▸ Task
Could you give the data that follows again exactly, without its pictures?

---

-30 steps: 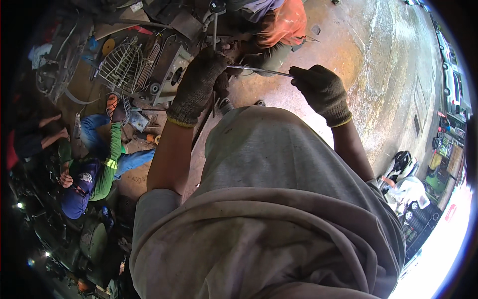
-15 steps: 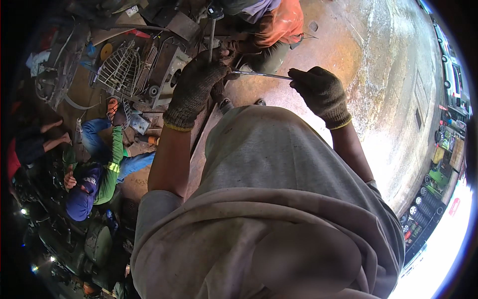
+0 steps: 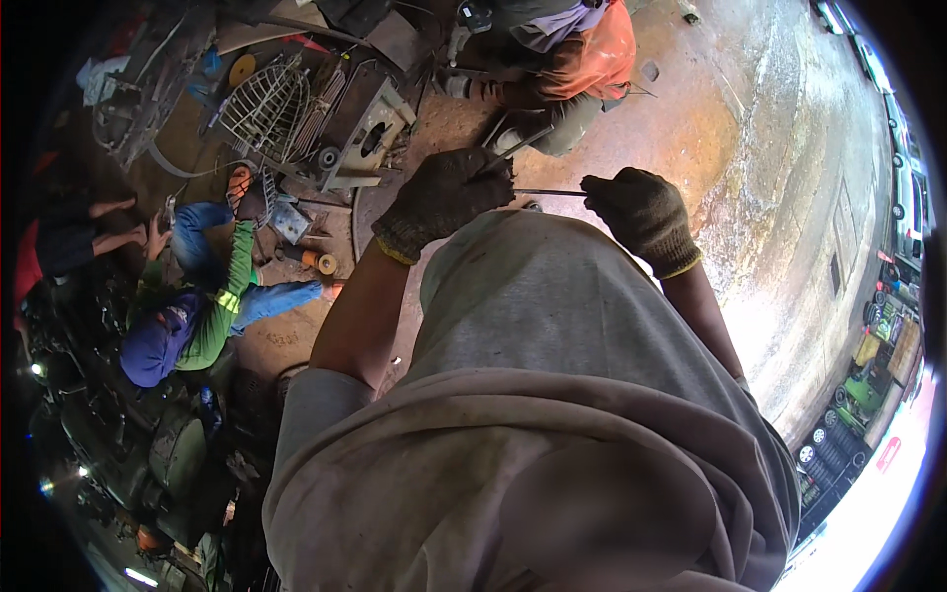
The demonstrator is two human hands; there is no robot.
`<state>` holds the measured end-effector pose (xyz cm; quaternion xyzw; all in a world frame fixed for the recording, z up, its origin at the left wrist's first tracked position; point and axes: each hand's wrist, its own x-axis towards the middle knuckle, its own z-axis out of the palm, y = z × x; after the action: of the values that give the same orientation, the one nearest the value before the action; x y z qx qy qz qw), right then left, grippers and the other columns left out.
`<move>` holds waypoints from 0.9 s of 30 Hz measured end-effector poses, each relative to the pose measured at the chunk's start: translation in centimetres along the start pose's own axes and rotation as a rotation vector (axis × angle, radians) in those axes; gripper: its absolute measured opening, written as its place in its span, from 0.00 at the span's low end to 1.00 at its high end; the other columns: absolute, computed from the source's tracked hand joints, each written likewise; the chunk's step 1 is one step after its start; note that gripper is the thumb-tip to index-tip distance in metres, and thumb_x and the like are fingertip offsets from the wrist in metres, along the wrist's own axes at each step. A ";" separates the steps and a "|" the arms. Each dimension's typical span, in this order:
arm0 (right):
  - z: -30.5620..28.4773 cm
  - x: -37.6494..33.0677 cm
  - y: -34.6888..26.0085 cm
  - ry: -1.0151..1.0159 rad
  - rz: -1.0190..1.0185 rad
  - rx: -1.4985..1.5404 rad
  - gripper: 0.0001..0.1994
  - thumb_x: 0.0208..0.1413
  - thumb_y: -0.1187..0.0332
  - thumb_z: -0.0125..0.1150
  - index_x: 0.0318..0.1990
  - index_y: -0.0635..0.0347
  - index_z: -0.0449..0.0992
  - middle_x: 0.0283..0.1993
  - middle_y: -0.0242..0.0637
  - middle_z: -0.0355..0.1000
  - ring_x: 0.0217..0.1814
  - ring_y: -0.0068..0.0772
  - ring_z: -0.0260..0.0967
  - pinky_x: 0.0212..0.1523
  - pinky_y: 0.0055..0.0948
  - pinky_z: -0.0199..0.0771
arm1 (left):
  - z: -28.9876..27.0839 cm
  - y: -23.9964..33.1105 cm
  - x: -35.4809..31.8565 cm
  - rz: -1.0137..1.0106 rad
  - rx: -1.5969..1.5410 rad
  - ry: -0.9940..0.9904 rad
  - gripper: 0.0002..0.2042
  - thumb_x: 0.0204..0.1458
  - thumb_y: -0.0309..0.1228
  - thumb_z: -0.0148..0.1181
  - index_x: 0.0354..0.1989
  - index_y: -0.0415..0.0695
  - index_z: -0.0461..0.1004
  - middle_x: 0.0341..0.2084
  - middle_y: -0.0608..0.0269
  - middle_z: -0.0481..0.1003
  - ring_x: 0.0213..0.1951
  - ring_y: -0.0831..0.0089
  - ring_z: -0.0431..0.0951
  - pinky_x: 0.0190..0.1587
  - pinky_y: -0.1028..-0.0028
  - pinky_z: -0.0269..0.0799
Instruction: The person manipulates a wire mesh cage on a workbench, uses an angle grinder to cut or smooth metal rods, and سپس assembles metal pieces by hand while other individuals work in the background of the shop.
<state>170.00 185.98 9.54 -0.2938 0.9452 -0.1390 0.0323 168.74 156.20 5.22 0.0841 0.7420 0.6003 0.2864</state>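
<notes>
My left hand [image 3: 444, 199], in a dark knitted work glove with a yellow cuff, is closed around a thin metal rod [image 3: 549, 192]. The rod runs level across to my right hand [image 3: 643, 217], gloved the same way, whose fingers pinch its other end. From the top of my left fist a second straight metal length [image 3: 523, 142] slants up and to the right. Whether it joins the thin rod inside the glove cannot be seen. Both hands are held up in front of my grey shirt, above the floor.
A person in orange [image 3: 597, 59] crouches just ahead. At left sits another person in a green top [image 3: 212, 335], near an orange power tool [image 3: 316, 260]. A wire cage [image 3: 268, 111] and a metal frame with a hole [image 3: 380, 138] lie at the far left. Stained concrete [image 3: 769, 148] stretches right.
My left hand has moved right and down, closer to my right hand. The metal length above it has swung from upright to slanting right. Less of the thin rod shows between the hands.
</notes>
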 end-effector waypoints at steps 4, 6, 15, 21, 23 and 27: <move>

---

▸ Result of this exercise
-30 steps: 
-15 steps: 
+0 steps: 
The demonstrator is two human hands; there is no robot.
`<state>` holds the measured end-effector pose (xyz cm; quaternion xyzw; all in a world frame fixed for the recording, z up, its origin at the left wrist's first tracked position; point and axes: each hand's wrist, its own x-axis towards the middle knuckle, its own z-axis out of the palm, y = z × x; after the action: of the values that give the same orientation, the one nearest the value before the action; x y z qx qy qz qw), right then left, grippers and the other columns left out.
`<move>` holds waypoints from 0.9 s of 30 Hz measured end-effector poses, each relative to the pose measured at the chunk's start: translation in centimetres along the start pose's own axes and rotation as a rotation vector (axis × angle, radians) in those axes; gripper: its absolute measured opening, written as its place in its span, from 0.00 at the span's low end to 1.00 at its high end; the other columns: absolute, computed from the source's tracked hand joints, each written likewise; the chunk's step 1 is one step after its start; note that gripper is the thumb-tip to index-tip distance in metres, and thumb_x and the like are fingertip offsets from the wrist in metres, along the wrist's own axes at each step. A ";" separates the steps and a "|" the arms. Each dimension's typical span, in this order:
arm0 (right):
  - z: -30.5620..28.4773 cm
  - x: -37.6494..33.0677 cm
  - y: -34.6888..26.0085 cm
  - ry: -1.0151..1.0159 rad
  - rz: -1.0190..1.0185 rad
  - rx: -1.4985..1.5404 rad
  - gripper: 0.0001..0.1994
  - thumb_x: 0.0208..0.1413
  - thumb_y: -0.1187..0.0332
  - thumb_z: -0.0125..0.1150
  - index_x: 0.0318..0.1990
  - index_y: -0.0635..0.0347
  - index_z: -0.0449..0.0992
  - middle_x: 0.0283..0.1993
  - middle_y: -0.0242..0.0637
  - middle_z: -0.0355..0.1000
  - ring_x: 0.0217..0.1814
  - ring_y: -0.0068..0.0772
  - ring_z: -0.0260..0.0967
  - pinky_x: 0.0212..0.1523
  - pinky_y: 0.0055..0.0948
  - pinky_z: -0.0199..0.0771
arm1 (left):
  - z: -28.9876..27.0839 cm
  - y: -23.9964..33.1105 cm
  - x: -35.4809..31.8565 cm
  - rz: -1.0137..1.0106 rad
  - rx: -1.5969..1.5410 rad
  - ry: -0.9940..0.9904 rad
  - gripper: 0.0002..0.2042
  - thumb_x: 0.0204..0.1458
  - thumb_y: -0.0309..0.1228
  - thumb_z: -0.0148..0.1181
  - index_x: 0.0354..0.1989
  - index_y: -0.0415..0.0695
  - index_z: -0.0461..0.1004
  - middle_x: 0.0341..0.2084
  - middle_y: -0.0608..0.0269
  - middle_z: -0.0481..0.1003
  - ring_x: 0.0213..0.1951
  - ring_y: -0.0831..0.0089
  - ring_z: -0.0431..0.0951
  - pinky_x: 0.0190..0.1587
  - pinky_y: -0.1028..-0.0028
  - pinky_z: -0.0269..0.0799
Instruction: The person manipulates a wire mesh cage on a workbench, uses an angle grinder to cut or smooth metal rods, and سپس assembles metal pieces by hand while other individuals work in the background of the shop.
<state>170.00 185.98 9.54 -0.2938 0.9452 -0.1390 0.0323 168.74 156.20 5.22 0.0841 0.7420 0.6003 0.2864</state>
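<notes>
My left hand [image 3: 444, 199], in a dark knitted work glove with a yellow cuff, is closed around a thin metal rod [image 3: 549, 192]. The rod runs level across to my right hand [image 3: 643, 217], gloved the same way, whose fingers pinch its other end. From the top of my left fist a second straight metal length [image 3: 523, 142] slants up and to the right. Whether it joins the thin rod inside the glove cannot be seen. Both hands are held up in front of my grey shirt, above the floor.
A person in orange [image 3: 597, 59] crouches just ahead. At left sits another person in a green top [image 3: 212, 335], near an orange power tool [image 3: 316, 260]. A wire cage [image 3: 268, 111] and a metal frame with a hole [image 3: 380, 138] lie at the far left. Stained concrete [image 3: 769, 148] stretches right.
My left hand has moved right and down, closer to my right hand. The metal length above it has swung from upright to slanting right. Less of the thin rod shows between the hands.
</notes>
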 end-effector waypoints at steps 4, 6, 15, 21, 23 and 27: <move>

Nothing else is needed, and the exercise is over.